I listened to that ballad night after night, half-awake, half-asleep, which perhaps made the story sink into my subconscious. My imagination roamed free. I often saw Zahran and lived his heroism in dream and reverie — I wished I were Zahran.

His wish would come as near to fruition as wishes do. Sadat had the honor of announcing to the world the Egyptian Revolution of 1952 that would expel the British occupation … and thirty years later, of also giving his life for Egypt.

* Not Dickens nor Kubrick could not have bested the names of shooting party participants Captain Bull (the eventual fatality) or Brevet-Major Pine-Coffin.

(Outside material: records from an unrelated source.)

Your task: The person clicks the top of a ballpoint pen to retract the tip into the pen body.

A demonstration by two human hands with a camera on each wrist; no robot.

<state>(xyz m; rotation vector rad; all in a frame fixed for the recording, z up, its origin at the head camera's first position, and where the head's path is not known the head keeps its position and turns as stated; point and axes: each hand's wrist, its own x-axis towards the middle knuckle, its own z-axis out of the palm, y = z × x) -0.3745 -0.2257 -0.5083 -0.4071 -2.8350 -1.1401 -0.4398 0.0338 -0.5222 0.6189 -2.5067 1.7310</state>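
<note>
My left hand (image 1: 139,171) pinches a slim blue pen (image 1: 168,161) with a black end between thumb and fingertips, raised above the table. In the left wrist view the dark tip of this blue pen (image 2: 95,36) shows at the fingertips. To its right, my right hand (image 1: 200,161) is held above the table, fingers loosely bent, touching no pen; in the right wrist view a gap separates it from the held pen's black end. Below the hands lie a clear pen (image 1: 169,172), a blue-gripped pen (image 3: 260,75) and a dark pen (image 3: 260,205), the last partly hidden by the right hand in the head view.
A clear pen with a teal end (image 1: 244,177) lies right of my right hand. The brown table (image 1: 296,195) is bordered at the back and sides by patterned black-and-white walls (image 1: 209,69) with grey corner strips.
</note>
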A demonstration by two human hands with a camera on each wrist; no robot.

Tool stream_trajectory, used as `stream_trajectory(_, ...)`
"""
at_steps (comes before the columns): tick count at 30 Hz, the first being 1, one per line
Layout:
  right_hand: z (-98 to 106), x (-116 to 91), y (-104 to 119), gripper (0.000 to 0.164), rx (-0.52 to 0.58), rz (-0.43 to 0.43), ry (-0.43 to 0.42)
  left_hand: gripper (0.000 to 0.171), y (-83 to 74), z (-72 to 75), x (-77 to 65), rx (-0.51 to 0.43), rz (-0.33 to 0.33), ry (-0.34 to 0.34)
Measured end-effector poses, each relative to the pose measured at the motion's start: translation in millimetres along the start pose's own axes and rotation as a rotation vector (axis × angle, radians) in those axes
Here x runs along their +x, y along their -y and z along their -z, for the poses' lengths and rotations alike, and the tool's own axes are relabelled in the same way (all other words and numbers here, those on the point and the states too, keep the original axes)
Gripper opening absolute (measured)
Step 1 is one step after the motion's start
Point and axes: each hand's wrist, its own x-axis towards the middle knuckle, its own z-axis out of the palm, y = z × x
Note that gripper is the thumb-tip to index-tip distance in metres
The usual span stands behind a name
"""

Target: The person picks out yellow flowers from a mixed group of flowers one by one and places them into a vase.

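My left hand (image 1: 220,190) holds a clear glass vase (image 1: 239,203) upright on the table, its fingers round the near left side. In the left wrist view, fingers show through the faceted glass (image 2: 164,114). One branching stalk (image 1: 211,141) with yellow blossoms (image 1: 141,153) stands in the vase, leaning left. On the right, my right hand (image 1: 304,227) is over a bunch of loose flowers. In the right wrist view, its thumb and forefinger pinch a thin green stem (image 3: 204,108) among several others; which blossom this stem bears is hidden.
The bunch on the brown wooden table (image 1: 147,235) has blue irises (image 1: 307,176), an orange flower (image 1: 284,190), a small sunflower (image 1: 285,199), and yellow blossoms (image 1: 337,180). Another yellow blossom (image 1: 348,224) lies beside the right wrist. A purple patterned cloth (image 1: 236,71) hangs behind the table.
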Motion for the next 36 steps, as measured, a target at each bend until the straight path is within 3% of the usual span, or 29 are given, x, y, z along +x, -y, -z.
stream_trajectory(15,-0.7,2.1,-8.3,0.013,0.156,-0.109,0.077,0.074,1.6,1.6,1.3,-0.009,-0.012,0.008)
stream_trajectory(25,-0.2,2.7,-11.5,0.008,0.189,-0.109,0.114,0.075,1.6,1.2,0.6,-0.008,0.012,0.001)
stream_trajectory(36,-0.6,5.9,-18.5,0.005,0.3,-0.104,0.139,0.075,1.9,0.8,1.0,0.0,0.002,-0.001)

** That is, running away from a bombardment of stones. It appears to be permanently obscure (and subject to partisan slanting) precisely how these factors weighed together at the moment of Bull’s death. The diagnosis is quoted in the London Times, June 25, 1906.

† The tribunal featured mixed Egyptian and British personnel, notably including Boutros Ghali, future Egyptian Prime Minister and grandfather of the eventual United Nations head Boutros Boutros-Ghali.

‡ At least, of their own empire. According to Aliens — Uneingeburgerte: German and Austrian Writers in Exile, the Third Reich produced a German-language play about the Denshawai incident by adapting Shaw’s account.